Pluies diluviennes au Tchad : un bilan tragique
Des pertes humaines et des dégâts matériels considérables
Depuis juillet 2024, le Tchad fait face à des pluies diluviennes qui ont causé 503 décès et touché plus de 1,7 million de personnes. Ce bilan, communiqué par le Bureau des Nations unies pour la coordination des affaires humanitaires (Ocha), souligne l’ampleur de la catastrophe. Selon les données, 117 des 125 départements du pays sont affectés, entraînant la destruction de 212 111 maisons et 357 832 hectares de terres agricoles, essentielles à la subsistance de nombreuses familles.
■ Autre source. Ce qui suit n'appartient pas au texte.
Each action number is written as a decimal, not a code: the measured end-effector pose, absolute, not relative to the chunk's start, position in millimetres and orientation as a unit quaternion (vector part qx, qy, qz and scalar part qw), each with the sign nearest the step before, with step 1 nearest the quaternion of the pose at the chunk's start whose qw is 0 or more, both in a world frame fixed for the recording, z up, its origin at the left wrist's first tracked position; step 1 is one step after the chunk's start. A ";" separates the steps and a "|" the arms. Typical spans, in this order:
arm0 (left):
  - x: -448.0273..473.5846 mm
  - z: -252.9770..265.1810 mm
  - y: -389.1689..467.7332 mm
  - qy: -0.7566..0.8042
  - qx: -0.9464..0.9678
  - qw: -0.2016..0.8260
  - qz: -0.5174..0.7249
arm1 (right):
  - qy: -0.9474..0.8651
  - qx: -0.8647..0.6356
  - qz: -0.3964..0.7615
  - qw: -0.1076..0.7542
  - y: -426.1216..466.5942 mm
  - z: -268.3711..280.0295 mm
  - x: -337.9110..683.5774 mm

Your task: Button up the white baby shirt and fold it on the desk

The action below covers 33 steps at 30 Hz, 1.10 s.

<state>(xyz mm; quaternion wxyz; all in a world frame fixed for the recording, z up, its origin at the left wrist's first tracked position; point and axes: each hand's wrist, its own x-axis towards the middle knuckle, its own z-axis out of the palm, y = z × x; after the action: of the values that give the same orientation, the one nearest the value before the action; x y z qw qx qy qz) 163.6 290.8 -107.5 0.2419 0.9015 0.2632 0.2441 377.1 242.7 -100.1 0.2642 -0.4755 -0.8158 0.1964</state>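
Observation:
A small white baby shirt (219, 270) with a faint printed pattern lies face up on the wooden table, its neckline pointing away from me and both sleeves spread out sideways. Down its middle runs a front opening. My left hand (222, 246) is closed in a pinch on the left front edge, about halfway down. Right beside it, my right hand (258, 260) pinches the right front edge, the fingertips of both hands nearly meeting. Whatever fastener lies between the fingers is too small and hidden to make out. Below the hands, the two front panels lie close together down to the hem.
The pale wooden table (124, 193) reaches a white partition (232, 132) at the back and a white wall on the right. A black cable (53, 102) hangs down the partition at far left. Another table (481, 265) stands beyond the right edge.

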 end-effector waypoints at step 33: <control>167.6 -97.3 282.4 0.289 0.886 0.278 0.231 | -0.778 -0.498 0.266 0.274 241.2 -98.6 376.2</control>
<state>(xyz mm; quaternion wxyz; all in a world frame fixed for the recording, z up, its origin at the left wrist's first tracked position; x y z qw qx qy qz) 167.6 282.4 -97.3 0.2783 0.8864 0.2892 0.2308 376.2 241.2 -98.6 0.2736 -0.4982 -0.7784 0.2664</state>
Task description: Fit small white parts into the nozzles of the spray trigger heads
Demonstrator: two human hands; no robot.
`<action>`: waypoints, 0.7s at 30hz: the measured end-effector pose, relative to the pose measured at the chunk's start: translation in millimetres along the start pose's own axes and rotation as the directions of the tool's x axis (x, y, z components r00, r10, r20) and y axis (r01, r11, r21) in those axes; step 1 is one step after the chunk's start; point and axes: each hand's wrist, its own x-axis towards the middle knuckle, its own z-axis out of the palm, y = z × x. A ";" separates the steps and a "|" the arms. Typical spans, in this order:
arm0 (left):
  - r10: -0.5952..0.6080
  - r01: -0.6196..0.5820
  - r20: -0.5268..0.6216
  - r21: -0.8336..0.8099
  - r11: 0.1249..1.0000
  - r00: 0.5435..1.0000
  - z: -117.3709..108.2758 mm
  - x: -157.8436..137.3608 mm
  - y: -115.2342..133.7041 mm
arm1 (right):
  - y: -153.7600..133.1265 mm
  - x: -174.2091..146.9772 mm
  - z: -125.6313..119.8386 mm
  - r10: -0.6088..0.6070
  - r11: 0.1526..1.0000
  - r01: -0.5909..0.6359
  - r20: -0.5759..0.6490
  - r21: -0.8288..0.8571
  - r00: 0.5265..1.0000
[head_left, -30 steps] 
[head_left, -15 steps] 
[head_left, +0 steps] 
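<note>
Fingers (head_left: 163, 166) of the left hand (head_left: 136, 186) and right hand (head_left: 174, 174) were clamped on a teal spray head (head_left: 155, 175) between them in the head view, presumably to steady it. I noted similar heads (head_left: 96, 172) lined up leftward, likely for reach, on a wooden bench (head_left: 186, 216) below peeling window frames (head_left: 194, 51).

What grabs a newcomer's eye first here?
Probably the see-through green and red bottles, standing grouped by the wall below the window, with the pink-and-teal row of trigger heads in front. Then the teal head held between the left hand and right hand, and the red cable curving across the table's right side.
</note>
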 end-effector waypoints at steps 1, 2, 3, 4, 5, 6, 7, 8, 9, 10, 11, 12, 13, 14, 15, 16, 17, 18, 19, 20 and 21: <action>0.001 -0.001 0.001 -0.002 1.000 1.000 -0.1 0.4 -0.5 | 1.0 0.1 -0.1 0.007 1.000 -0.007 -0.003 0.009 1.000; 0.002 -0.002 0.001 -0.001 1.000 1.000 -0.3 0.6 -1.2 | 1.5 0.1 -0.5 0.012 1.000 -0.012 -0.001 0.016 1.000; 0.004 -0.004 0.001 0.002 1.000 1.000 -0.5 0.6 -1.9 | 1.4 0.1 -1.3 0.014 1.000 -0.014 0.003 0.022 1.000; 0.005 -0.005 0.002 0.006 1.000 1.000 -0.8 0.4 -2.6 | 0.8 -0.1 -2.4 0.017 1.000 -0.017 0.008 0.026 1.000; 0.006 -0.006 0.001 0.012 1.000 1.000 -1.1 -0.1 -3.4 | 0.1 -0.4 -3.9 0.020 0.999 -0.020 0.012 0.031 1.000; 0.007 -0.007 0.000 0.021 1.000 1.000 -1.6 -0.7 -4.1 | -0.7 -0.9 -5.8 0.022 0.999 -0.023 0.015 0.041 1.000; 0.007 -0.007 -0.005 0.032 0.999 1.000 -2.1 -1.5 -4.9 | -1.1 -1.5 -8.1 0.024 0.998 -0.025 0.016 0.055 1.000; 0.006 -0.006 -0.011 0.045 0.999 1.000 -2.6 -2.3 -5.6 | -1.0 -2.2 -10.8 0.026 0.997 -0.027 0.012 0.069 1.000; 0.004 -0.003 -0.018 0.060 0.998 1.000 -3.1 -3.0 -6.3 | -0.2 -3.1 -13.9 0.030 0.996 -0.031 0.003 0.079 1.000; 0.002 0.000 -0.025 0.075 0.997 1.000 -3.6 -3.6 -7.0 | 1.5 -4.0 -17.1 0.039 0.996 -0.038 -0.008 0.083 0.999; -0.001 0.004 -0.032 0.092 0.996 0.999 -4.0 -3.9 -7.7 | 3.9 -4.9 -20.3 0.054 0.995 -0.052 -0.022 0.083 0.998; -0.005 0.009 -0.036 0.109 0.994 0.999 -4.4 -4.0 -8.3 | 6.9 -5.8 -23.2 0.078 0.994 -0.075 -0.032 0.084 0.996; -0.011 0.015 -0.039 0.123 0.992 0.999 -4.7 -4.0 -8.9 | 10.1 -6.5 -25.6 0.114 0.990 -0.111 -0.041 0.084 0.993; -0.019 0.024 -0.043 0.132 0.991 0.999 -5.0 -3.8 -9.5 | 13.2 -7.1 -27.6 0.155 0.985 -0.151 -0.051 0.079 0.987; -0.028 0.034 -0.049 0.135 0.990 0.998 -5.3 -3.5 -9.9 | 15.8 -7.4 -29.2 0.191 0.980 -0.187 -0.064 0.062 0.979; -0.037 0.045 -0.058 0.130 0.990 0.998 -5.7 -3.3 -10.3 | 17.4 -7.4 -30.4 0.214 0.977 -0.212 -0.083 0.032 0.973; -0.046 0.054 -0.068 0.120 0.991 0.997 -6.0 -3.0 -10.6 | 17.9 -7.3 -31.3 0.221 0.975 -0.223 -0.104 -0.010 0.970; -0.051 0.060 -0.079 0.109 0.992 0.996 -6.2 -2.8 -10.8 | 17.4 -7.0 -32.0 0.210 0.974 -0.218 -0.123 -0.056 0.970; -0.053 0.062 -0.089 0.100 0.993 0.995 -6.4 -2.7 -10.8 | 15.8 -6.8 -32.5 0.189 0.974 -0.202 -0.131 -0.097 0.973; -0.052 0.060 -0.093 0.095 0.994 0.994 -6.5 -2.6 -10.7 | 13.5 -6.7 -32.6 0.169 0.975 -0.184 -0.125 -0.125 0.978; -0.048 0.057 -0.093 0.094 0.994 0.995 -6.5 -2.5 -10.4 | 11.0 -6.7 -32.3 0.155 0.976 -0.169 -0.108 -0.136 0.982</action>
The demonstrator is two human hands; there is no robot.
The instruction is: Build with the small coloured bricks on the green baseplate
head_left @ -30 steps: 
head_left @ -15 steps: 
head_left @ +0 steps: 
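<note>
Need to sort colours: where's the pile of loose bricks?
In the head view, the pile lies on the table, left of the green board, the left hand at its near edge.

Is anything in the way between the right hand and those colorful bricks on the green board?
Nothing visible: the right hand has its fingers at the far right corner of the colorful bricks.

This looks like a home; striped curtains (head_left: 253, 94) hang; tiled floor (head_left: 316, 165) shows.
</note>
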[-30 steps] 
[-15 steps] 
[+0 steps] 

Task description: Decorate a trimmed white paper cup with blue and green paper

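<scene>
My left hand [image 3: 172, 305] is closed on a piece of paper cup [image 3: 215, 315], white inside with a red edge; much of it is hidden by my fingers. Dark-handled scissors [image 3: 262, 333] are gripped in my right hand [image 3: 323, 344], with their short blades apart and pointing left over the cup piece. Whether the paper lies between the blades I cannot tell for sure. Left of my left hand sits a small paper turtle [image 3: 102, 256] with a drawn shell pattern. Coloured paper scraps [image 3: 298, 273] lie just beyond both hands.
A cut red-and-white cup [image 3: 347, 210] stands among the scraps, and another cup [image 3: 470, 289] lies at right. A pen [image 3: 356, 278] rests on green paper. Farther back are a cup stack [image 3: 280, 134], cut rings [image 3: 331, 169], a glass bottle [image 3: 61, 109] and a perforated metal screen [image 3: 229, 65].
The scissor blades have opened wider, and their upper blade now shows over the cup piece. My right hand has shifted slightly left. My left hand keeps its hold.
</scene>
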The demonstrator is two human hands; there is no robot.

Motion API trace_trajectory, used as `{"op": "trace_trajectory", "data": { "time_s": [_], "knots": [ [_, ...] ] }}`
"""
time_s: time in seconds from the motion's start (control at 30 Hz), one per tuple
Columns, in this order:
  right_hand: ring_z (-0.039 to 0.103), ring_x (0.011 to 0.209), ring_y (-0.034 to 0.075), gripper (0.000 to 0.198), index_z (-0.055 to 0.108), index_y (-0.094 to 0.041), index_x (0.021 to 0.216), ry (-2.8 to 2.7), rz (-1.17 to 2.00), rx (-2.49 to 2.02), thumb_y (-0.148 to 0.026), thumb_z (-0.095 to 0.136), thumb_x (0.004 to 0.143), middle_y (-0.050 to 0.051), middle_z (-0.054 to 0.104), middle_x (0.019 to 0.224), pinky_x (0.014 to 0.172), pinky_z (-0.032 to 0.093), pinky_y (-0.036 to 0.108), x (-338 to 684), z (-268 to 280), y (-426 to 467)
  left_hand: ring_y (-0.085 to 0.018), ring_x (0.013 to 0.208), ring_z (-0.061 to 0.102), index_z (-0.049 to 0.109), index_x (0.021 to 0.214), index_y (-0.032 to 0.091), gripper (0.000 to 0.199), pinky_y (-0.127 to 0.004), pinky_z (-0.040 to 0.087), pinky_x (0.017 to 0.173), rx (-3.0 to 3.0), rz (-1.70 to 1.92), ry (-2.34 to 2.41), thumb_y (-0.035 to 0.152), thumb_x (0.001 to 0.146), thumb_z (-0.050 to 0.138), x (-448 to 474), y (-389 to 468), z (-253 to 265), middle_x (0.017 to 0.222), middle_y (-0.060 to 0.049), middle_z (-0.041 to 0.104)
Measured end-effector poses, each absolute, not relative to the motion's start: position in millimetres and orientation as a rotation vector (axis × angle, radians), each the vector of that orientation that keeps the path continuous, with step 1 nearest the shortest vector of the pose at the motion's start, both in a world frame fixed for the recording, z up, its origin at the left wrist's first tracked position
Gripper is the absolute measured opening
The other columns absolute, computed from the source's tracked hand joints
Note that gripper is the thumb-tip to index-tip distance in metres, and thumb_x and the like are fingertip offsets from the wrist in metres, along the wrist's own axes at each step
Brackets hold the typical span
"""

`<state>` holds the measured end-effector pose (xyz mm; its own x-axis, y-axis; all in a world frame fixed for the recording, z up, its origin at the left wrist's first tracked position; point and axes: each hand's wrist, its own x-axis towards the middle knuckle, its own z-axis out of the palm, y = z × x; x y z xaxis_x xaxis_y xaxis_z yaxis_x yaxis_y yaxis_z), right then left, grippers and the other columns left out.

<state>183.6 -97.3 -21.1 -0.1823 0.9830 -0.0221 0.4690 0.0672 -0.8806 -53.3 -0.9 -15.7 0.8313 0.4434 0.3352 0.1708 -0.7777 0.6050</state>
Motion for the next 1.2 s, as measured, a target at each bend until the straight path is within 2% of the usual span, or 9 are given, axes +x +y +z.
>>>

De plus, 69 659 têtes de bétail ont été emportées, compromettant les moyens de subsistance des éleveurs.
Un appel à l’action
Lors d’une conférence de presse, Marcelin Kanabé Passalé, ministre de l’Eau et de l’Énergie, a décrit les inondations comme « sévères », entraînant des pertes humaines tragiques et des dégâts matériels énormes. Il a également annoncé la formation d’un comité de suivi des inondations, chargé d’évaluer les risques de pollution des sources d’approvisionnement en eau potable et de surveiller la montée des niveaux des fleuves. Passalé a mis en garde que les eaux du fleuve Logone et du fleuve Chari ont atteint des niveaux critiques, menaçant de provoquer d’autres inondations dans les jours à venir.
Une crise exacerbée
Les inondations au Tchad aggravent les crises humanitaires déjà présentes dans la région du Sahel et autour du lac Tchad. Des millions de personnes étaient déjà confrontées à des défis tels que la malnutrition, l’insécurité alimentaire et les conflits. En début de septembre, l’ONU avait alerté sur l’impact « des pluies torrentielles et des inondations sévères » dans le pays, appelant à « une action immédiate et à un financement suffisant » pour faire face à cette crise climatique. La situation est d’autant plus préoccupante dans un pays où les infrastructures sont déjà fragiles et où l’aide humanitaire est limitée.
Précautions sanitaires
Pour limiter les risques de contamination de l’eau potable, M. Passalé a recommandé l’utilisation de chlore pour traiter les eaux provenant de forages privés avant leur consommation. Cette mesure est essentielle pour éviter la propagation de maladies hydriques, qui peuvent survenir dans des conditions d’inondation. Le gouvernement encourage également les populations à rester vigilantes face aux conditions météorologiques extrêmes et à respecter les consignes de sécurité.
Conclusion
La situation au Tchad est alarmante, avec des conséquences dévastatrices sur la vie des habitants et les infrastructures. Les mesures prises par le gouvernement et les recommandations sanitaires sont cruciales pour faire face à cette crise et protéger les populations vulnérables. Une réponse internationale rapide et efficace est également indispensable pour atténuer les effets de cette catastrophe naturelle. La communauté internationale doit se mobiliser pour apporter une aide humanitaire, soutenir les efforts de reconstruction et renforcer les capacités d’adaptation face aux changements climatiques.